Dentro da apresentação, algumas tendências foram apontadas pela palestrante, tais como:

– Marcas regionais e de nicho ditam ritmo de inovação e ganham relevância de mercado
– Lojas de conveniência ganham espaço para consumo on-the-go e desafiam os canais de foodservice
– Consumidores buscam experimentação: diferentes tamanhos de embalagens permitem testar marcas e sabores
– Bebidas mistas ganham força frente à cerveja e aos destilados, criando novas ocasiões de consumo com tamanhos, formatos e sabores
– Racionalização nas compras: embalagens maiores, canais mais baratos (atacarejo) e marcas regionais/próprias
– Maximização no uso: consumidores querem evitar o desperdício dos produtos

Na apresentação também foram apresentados algumas mudanças de comportamentos, que alteram e influenciam as diferentes formas de consumir, levantadas pela consultoria:

– Vivendo em Solitude: casas com apenas um morador – sejam jovens que vão morar sozinhos ou consumidores mais velhos que moram sozinhos. Dentro das indústrias, isto pode ser utilizado como convite para repensar seu portfólio de produtos e embalagens, estimulando a experimentação e o consumo consciente – evitando desperdícios.

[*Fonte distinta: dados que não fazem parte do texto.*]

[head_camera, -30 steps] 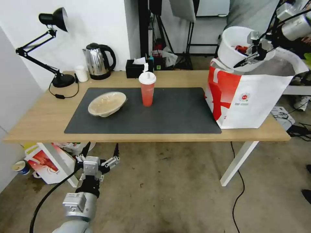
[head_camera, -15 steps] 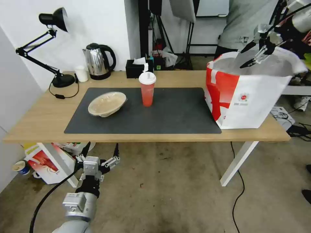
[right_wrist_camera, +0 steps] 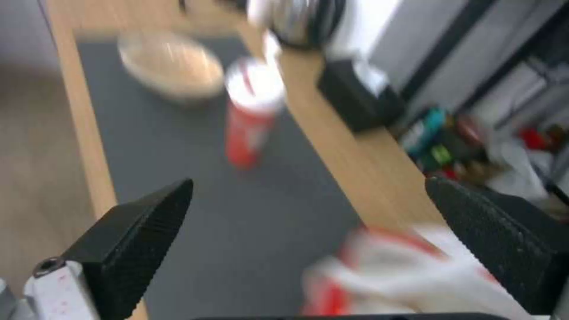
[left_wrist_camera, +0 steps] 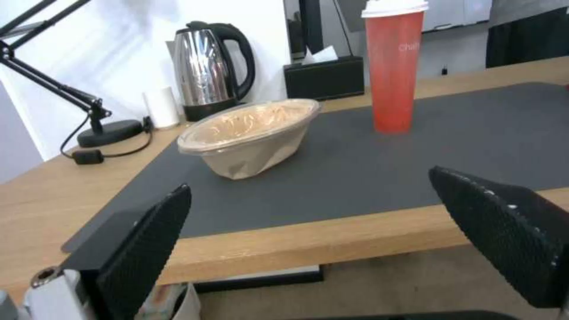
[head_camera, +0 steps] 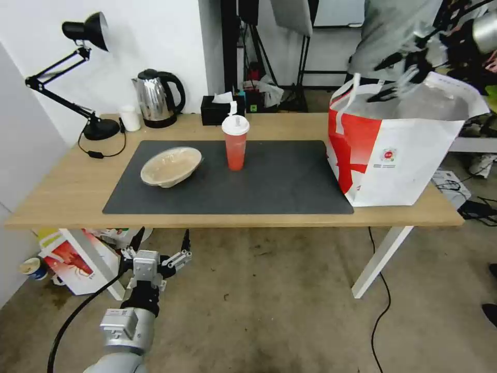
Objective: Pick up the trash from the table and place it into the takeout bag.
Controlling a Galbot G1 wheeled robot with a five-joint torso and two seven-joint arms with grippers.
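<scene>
Head view: boxy, foil-lined takeout bag (head_camera: 393, 155), seemingly crinkled.

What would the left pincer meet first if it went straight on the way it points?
Probably the table's front edge: the open left pincer sits low, before the table, aimed at that edge. Just above, the line would cross the mat toward the beige bowl. Depth is unclear.
</scene>
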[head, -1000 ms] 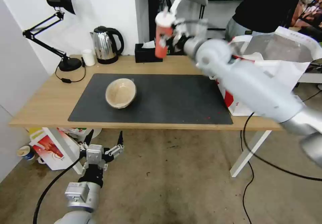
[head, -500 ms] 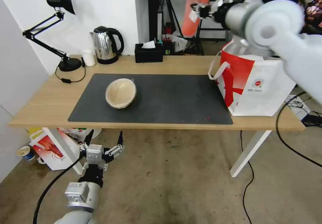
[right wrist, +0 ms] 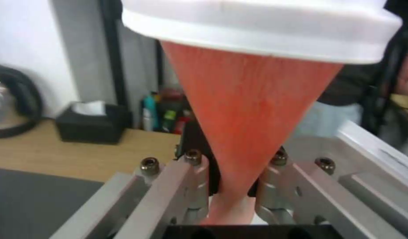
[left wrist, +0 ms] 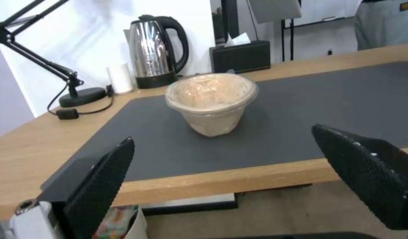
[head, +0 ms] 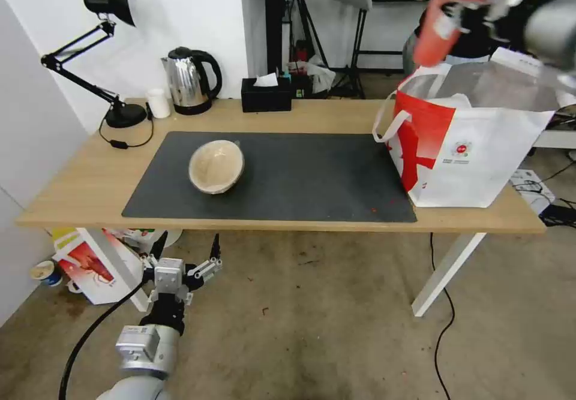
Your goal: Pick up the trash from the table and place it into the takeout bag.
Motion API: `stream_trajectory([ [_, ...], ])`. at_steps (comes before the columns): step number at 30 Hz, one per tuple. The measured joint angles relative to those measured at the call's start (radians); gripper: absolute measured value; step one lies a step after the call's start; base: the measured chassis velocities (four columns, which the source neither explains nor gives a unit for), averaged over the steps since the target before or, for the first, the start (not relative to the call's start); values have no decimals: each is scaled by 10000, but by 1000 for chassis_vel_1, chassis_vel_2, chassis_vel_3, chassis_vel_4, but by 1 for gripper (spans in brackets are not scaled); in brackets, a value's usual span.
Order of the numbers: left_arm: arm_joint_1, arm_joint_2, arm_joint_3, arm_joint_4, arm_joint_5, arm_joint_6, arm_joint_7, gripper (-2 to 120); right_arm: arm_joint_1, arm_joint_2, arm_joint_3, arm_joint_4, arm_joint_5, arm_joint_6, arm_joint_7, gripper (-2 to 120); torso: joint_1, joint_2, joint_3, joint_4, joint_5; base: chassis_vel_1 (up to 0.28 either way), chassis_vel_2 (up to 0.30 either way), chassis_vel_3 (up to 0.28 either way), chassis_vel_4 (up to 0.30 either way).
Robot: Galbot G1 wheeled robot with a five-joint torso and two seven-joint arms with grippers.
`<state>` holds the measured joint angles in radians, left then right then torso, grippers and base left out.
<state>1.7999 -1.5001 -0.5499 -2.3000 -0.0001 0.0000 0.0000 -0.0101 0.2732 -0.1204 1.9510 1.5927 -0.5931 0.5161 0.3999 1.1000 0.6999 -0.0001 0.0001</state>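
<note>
A: While the right gripper (right wrist: 233,186) is clamped on the lower part of the red drink cup (head: 447,19), which step would you say is in hand?

B: Carrying it to the drop. In the head view the cup hangs high at the far right, tilted, above the far left edge of the takeout bag's (head: 474,154) open mouth. The bag stands at the right end of the table (head: 72,190), its silvery lining showing.

A: So the cup is not yet inside?

B: No, it is well clear above the rim. I judge the next move needs the cup brought over the middle of the opening and lowered before the fingers part, otherwise it may strike the rim or a strap handle (head: 387,125).

A: And the left gripper (head: 185,250)?

B: Parked low, in front of the near edge of the table on the left, its fingers spread wide and holding nothing.

A: What trash is left on the table?

B: The beige bowl (head: 216,166), on the dark mat (head: 312,178) left of centre, well apart from the bag. From the left wrist view it looks wrapped in film.
</note>
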Motion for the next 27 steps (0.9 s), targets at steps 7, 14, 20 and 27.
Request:
stream_trajectory([
  [7, 0, 0, 0, 0, 0, 0, 0, 100, -621, -455, 267, -465, -397, 82, -185, 7, 0, 0, 1, 2, 1, 0, 0, 0, 0],
  [14, 0, 0, 0, 0, 0, 0, 0, 100, -893, -396, 193, -1050, -1075, 111, -343, 7, 1, 0, 2, 2, 0, 0, 0, 0, 0],
  [20, 0, 0, 0, 0, 0, 0, 0, 100, -975, -299, 94, -1365, -1540, 130, -483, 7, 1, 0, 1, 2, -1, 0, 0, 0, 0],
  [27, 0, 0, 0, 0, 0, 0, 0, 100, -1080, -170, -69, -1841, -2005, 138, -558, 7, 1, -1, 1, 1, 0, 0, 0, 0, 0],
])
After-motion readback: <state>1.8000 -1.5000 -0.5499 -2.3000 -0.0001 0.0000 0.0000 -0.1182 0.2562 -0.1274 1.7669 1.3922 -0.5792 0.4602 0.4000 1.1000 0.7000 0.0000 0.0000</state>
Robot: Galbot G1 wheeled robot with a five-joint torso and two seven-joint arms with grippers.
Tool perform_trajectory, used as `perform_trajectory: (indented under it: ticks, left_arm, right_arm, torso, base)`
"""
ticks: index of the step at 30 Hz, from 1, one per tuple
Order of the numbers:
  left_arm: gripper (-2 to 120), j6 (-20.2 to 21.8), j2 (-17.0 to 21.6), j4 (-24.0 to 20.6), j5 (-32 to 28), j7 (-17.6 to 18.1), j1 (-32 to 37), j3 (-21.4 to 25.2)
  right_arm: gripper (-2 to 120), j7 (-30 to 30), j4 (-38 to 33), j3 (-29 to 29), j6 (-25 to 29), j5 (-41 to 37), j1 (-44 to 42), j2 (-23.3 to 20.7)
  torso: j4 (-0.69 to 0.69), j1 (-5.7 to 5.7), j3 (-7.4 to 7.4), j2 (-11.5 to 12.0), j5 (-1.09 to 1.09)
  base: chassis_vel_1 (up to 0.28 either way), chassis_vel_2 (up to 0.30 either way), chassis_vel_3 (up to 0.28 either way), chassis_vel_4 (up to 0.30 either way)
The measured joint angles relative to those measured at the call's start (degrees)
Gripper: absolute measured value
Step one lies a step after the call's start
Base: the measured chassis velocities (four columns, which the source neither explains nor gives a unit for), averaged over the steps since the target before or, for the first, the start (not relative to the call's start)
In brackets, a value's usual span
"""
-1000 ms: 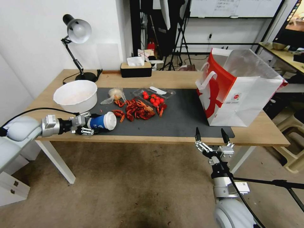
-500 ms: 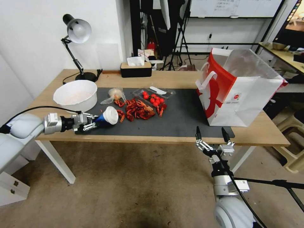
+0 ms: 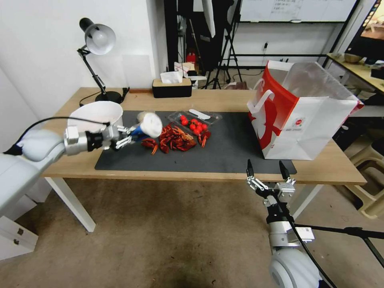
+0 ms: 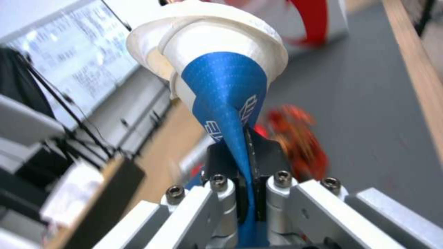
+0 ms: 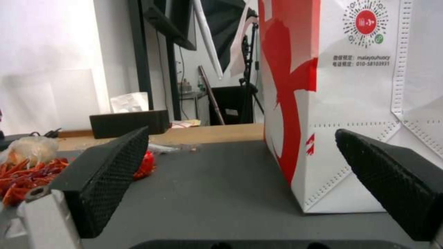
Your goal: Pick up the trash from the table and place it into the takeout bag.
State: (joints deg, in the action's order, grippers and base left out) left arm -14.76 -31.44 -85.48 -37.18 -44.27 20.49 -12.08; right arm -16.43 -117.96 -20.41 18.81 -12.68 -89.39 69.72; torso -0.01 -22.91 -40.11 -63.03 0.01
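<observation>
Paper cup [image 3: 149,125] | pinched flat, left hand [image 3: 127,135] | seemingly above mat [image 3: 224,154]

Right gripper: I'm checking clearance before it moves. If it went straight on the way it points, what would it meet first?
Probably the takeout bag: the open right gripper points over the dark grey mat at the bag's near corner, though depth is unclear.

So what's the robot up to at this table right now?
It's clearing trash. The left pincer is shut on a crushed blue-and-white paper cup, held above the dark mat beside the red shellfish scraps. The takeout bag stands open at the table's right end. The right pincer waits open at the table's front edge.
</observation>
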Motion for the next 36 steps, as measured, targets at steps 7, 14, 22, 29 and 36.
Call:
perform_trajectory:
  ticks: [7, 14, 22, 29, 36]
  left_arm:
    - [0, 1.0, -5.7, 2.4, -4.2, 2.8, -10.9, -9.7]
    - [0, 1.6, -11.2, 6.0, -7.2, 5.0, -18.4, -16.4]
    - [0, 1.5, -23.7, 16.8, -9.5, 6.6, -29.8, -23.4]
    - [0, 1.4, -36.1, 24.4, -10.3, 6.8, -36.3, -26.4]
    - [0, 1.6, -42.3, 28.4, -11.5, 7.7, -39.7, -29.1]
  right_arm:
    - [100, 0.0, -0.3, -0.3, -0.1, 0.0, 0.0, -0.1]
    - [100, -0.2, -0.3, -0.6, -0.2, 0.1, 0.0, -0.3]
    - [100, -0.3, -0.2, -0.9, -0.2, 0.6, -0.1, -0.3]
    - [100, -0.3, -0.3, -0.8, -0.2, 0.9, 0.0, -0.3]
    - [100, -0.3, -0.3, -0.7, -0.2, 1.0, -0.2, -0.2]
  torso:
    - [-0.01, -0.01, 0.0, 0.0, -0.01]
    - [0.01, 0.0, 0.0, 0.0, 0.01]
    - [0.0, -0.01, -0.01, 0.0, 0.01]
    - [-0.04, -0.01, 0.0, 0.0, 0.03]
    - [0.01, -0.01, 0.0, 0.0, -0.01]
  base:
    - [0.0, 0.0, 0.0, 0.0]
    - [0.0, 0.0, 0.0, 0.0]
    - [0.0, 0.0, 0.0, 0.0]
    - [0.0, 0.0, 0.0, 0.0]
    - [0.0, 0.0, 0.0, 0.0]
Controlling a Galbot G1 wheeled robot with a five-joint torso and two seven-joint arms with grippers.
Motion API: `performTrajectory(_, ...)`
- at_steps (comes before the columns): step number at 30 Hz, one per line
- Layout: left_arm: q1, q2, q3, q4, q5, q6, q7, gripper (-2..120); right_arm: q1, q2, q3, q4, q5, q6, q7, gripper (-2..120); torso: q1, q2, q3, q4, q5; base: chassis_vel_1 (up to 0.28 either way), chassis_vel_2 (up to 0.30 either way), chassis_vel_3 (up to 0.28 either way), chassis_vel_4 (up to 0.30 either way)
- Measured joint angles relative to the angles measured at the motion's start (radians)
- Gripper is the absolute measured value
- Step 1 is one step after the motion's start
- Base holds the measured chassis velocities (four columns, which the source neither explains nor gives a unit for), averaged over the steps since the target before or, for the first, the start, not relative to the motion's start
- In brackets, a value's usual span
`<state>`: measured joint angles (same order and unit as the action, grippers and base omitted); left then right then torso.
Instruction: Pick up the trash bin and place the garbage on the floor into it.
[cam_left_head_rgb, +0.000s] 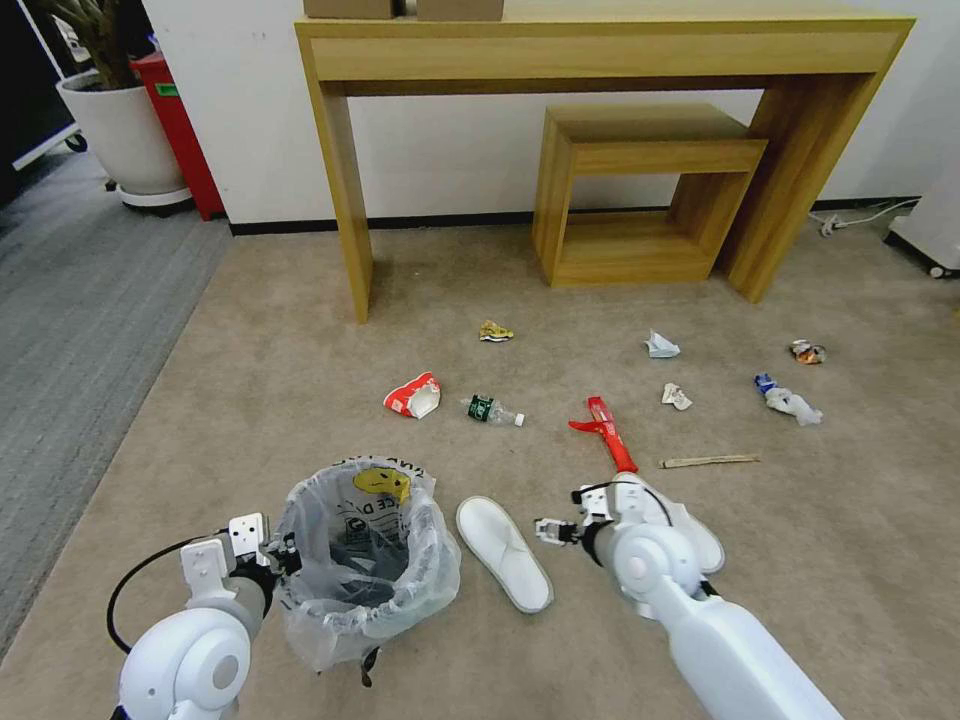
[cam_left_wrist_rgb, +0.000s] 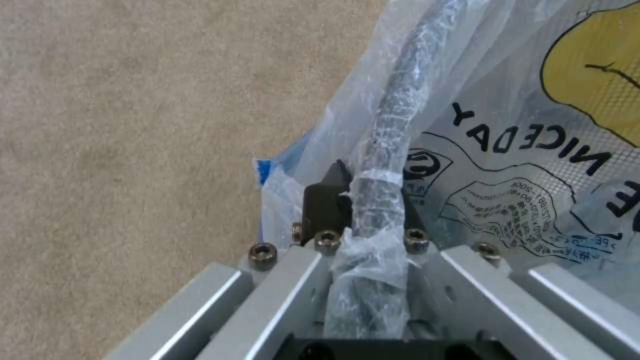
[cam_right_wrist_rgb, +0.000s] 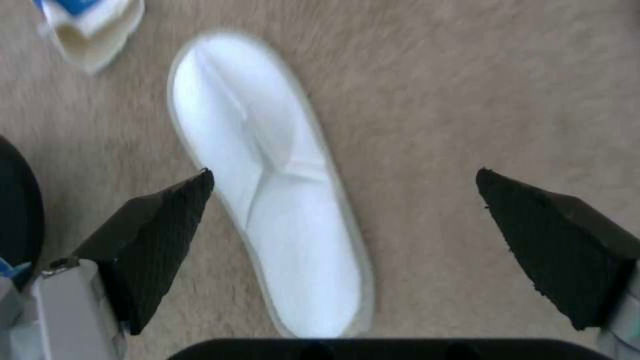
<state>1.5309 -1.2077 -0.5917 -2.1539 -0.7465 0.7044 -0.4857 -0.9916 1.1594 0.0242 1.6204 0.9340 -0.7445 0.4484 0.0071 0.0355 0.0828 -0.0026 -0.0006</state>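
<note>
Two arms showed in my head view. My left gripper (cam_left_head_rgb: 272, 553) was clamped on the rim of the trash bin (cam_left_head_rgb: 368, 560), low on the left. My right gripper (cam_left_head_rgb: 556, 530) hung beside a white slipper (cam_left_head_rgb: 503, 551). Past them lay a red cup (cam_left_head_rgb: 414, 396), a bottle (cam_left_head_rgb: 492, 410) and a red wrapper (cam_left_head_rgb: 607, 430) — all on the carpet (cam_left_head_rgb: 300, 330).

In my left wrist view, the jaws were shut tight on the bin's rim (cam_left_wrist_rgb: 387, 150).

In my right wrist view, the fingers (cam_right_wrist_rgb: 160, 235) stood wide apart — holding nothing — over the slipper (cam_right_wrist_rgb: 280, 200).

White slipper (cam_right_wrist_rgb: 280, 200), beige carpet (cam_left_head_rgb: 300, 340)
</note>
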Motion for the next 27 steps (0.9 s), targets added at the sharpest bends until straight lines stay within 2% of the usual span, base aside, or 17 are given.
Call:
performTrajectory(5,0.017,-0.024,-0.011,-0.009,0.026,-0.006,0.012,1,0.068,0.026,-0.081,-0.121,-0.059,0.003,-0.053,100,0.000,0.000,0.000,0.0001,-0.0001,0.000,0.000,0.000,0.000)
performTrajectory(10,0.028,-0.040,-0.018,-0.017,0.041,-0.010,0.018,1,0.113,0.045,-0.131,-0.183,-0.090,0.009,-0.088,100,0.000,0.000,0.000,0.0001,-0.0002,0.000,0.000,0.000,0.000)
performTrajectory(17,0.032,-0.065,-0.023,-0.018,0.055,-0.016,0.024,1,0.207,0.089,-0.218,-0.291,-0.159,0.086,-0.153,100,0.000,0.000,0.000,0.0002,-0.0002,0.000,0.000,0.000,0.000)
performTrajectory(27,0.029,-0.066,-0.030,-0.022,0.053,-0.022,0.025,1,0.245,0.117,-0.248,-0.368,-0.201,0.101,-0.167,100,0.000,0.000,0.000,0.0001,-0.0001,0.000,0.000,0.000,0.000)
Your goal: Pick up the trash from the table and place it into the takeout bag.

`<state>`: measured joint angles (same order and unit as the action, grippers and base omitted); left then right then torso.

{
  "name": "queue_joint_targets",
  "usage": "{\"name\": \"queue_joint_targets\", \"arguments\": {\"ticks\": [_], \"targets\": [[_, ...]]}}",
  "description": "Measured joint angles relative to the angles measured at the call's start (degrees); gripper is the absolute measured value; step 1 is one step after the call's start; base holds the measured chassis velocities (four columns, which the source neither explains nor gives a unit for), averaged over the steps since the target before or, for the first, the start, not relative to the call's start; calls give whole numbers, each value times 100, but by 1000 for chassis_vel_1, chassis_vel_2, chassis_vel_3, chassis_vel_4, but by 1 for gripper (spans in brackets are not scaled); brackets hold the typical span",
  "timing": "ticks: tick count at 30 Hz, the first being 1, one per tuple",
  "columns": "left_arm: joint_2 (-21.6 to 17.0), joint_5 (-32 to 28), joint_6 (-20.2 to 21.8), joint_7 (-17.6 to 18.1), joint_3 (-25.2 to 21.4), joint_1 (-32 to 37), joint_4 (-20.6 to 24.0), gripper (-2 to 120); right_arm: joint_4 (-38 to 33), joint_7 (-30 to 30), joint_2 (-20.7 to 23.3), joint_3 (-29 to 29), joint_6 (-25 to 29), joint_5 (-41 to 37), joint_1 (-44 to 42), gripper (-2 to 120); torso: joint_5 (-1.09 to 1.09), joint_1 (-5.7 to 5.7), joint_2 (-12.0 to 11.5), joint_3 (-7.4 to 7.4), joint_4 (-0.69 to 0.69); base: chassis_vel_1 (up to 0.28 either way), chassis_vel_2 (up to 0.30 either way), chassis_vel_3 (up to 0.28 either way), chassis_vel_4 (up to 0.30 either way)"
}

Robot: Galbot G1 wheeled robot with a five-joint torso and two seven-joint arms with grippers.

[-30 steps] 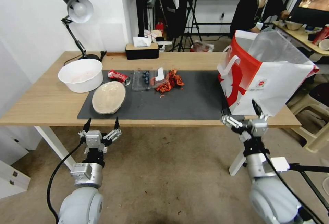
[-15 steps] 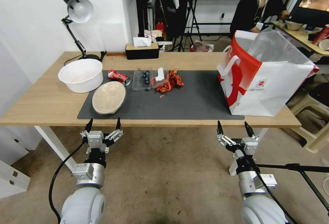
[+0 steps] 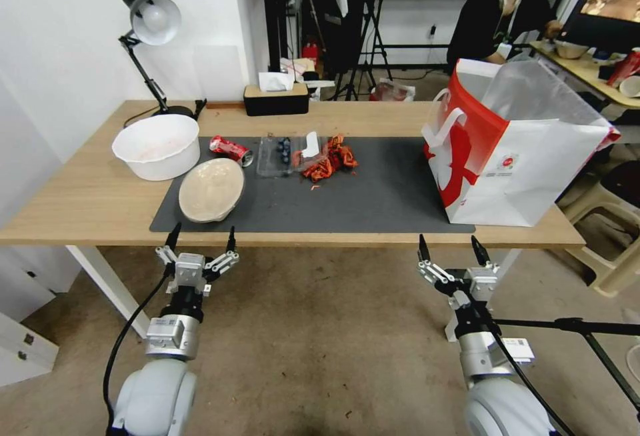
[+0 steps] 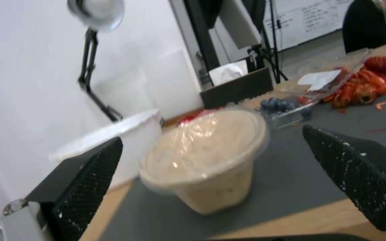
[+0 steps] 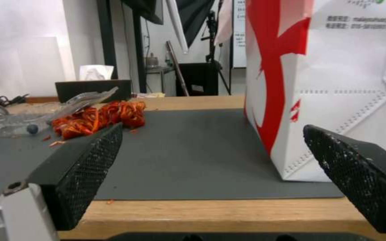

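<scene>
Trash waits on the table [image 3: 87, 203], and I judge I am at the start of a pick: both my arms hang in front of the near edge, below the top, and hold nothing.

On the far left stands a white bowl [image 3: 157, 146], on bare wood just beside the mat [image 3: 373, 199]. Next to it lies the lid [image 3: 211, 189], a beige oval on the mat's left end. Its long axis runs from the near-left toward the far-right, so it points about at the can [image 3: 229, 148]. In the left wrist view it looks more like a lidded tub than a flat lid; I cannot tell which. The can, crushed and red, lies on its side behind the lid, long axis going left to right. Then comes a clear tray [image 3: 283, 155] with dark berries, and red scraps [image 3: 330, 158] touching its right side.

My left gripper [image 3: 202, 239] is spread wide, fingers pointing up at the table edge, directly below the lid. In its own camera the lid sits between the two fingers [image 4: 85, 180]. So I think the lid is the next thing to take: I must rise over the edge, reach forward, and close across its short width.

My right gripper [image 3: 448, 249] is also spread and empty, near the bag [image 3: 527, 176], which stands upright at the mat's right end with its mouth open upward.
</scene>
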<state>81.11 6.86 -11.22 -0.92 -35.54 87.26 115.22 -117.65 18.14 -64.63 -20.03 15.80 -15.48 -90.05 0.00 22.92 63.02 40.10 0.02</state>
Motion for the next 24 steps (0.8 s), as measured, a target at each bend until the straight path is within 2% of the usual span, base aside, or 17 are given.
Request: {"name": "queue_joint_targets", "arguments": {"ticks": [2,8,19,21,24], "targets": [[-177,166,-69,-114,-51,-146,-129,100,-6,-1,5,3,-9,-4,11,100,-1,0,0,1,-4,0,0,0,0],[-721,218,-107,-464,-61,-394,-431,100,-58,-6,5,15,-55,-9,38,100,-1,0,0,1,-2,0,0,0,0],[-1276,413,-268,-770,-69,-741,-955,100,-56,-7,-48,68,-74,-2,35,100,0,0,0,1,-3,0,0,0,0],[-1335,424,-270,-784,-64,-764,-1008,99,-54,-7,-54,69,-74,1,34,100,0,0,0,1,-2,0,0,0,0],[-1470,445,-291,-789,-58,-841,-1116,90,-50,-7,-58,68,-74,3,34,100,0,0,0,1,-2,0,0,0,0]]}}
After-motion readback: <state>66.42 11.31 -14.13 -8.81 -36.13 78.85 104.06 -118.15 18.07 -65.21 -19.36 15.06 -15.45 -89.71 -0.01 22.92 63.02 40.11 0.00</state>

– Eu quero agora!: consumidores buscam gratificação instantânea e experiências simples que permitam dedicar maior tempo para suas vidas pessoais. O crescimento de lojas de conveniência (com previsão de crescimento anual de 9,2% até 2023, segundo a Euromonitor) leva as empresas a repensarem novos tipos e tamanhos de embalagens.

– Todos são especialistas: consumidores querem entender cada vez mais sobre a composição dos produtos e sua cadeia de valor, além de valorizarem opiniões dos seus amigos/parentes e reviews de consumidores. Cada vez mais conectados, as embalagens servem como uma importante ferramenta para as empresas disponibilizarem mais informações sobre seus produtos e o processo produtivo por meio de tecnologias, por exemplo (como QR Codes, Realidade Aumentada).

Para finalizar, Angélica ressaltou que é prevista recuperação para todas as indústrias de bens de consumo para os próximos anos, com efeitos positivos para as embalagens primárias (crescimento médio anual de 1,6% até 2024, em volume, no canal varejo). Também concluiu que a embalagem é cada vez mais estratégica, da concepção à entrega do produto.